--- TASK TO CARRY OUT ---
If a line in the data holds "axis", copy that line out in full.

(Records excerpted from a collection)
= Beginning of Section =

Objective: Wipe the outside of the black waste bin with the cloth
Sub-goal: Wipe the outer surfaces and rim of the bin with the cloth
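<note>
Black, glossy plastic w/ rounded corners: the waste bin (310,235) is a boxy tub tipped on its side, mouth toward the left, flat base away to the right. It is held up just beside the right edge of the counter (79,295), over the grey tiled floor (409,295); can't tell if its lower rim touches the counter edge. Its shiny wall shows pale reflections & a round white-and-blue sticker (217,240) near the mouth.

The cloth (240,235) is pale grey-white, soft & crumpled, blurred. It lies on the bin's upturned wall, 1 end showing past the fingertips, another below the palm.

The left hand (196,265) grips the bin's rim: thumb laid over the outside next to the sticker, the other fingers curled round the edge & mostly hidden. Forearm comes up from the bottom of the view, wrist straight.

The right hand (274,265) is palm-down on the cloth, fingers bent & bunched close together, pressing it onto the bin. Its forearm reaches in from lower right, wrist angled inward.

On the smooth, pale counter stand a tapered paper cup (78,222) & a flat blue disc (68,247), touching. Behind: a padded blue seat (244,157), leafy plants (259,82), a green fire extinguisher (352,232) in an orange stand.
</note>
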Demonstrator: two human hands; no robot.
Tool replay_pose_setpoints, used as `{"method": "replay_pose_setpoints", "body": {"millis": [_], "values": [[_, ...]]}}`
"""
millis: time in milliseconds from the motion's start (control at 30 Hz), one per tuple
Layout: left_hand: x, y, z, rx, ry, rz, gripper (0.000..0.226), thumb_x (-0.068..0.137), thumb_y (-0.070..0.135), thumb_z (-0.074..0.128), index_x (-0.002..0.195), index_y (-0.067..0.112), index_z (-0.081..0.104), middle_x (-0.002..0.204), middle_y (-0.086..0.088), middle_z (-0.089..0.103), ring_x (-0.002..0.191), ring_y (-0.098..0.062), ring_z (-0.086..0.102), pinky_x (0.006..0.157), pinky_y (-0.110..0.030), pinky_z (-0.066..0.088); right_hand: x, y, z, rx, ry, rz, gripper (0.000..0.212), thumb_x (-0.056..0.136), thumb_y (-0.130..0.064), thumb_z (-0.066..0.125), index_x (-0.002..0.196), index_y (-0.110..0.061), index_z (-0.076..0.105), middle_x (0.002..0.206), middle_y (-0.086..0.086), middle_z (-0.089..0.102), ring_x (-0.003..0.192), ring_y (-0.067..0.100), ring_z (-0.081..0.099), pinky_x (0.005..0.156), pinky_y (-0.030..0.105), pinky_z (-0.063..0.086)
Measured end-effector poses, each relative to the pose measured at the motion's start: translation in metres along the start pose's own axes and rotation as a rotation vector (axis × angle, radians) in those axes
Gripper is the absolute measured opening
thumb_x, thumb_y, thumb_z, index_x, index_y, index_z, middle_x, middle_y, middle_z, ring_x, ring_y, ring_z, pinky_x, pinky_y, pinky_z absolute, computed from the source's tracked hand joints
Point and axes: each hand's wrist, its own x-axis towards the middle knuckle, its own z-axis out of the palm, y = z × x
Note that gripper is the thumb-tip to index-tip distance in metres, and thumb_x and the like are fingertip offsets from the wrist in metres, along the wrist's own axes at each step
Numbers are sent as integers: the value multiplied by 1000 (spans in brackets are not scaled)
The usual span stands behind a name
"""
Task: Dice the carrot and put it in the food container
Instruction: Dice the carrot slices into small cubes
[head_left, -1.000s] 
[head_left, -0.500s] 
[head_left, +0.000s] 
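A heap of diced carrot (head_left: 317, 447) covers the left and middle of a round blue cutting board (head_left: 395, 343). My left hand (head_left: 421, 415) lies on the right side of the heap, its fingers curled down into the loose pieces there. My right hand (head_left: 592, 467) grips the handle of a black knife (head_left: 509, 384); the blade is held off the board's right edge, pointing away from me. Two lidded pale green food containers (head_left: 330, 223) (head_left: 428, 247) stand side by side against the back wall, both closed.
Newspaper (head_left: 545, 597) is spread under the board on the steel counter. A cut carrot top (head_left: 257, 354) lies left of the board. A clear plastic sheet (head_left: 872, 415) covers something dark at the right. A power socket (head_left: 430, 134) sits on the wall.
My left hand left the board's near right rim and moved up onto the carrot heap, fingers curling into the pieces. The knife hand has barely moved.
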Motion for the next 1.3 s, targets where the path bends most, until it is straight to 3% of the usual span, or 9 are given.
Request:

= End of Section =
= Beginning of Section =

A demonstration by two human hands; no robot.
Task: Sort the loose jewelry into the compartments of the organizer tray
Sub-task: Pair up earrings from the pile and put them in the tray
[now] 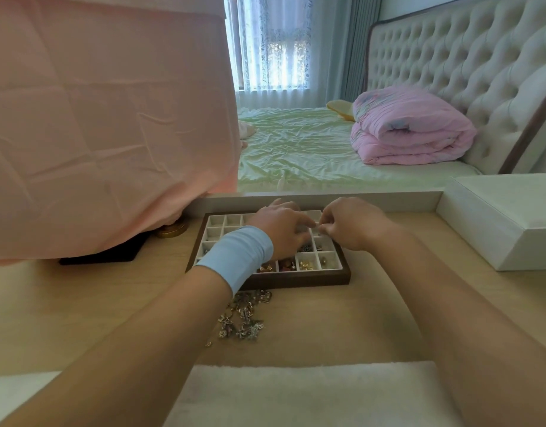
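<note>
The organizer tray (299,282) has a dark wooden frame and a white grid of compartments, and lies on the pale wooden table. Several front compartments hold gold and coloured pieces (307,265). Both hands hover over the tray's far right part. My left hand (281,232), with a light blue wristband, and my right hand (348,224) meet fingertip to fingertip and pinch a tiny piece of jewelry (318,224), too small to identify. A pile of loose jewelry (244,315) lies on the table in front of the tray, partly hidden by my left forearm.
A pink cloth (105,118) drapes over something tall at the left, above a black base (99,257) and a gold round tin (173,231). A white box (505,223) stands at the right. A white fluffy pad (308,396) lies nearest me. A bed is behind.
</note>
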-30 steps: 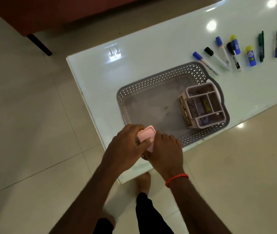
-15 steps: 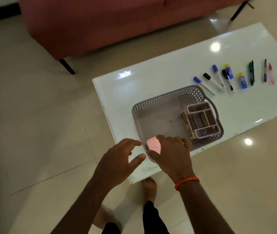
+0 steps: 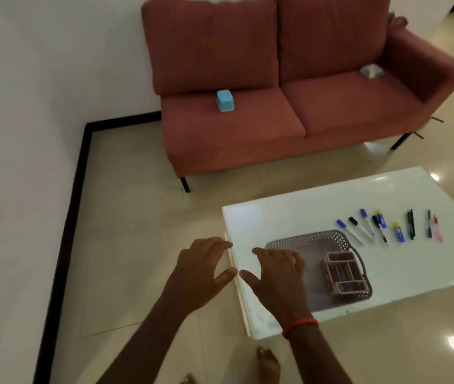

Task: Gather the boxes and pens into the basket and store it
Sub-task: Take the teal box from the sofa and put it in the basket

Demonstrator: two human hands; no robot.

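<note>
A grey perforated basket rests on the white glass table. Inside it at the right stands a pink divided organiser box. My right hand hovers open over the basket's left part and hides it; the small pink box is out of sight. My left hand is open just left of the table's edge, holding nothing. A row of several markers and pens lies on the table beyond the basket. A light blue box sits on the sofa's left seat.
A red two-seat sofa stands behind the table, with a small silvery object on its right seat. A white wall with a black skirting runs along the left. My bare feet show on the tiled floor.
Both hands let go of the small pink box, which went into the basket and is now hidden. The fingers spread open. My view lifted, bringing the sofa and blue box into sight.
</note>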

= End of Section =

--- TASK ANSWER ---
Measured end-effector poses, each relative to the pose measured at the motion's start: translation in metres along the start pose's own axes and rotation as a rotation vector (axis × angle, radians) in those axes
Point and axes: each hand's wrist, its own x-axis towards the middle knuckle, its own z-axis out of the palm, y = z × x

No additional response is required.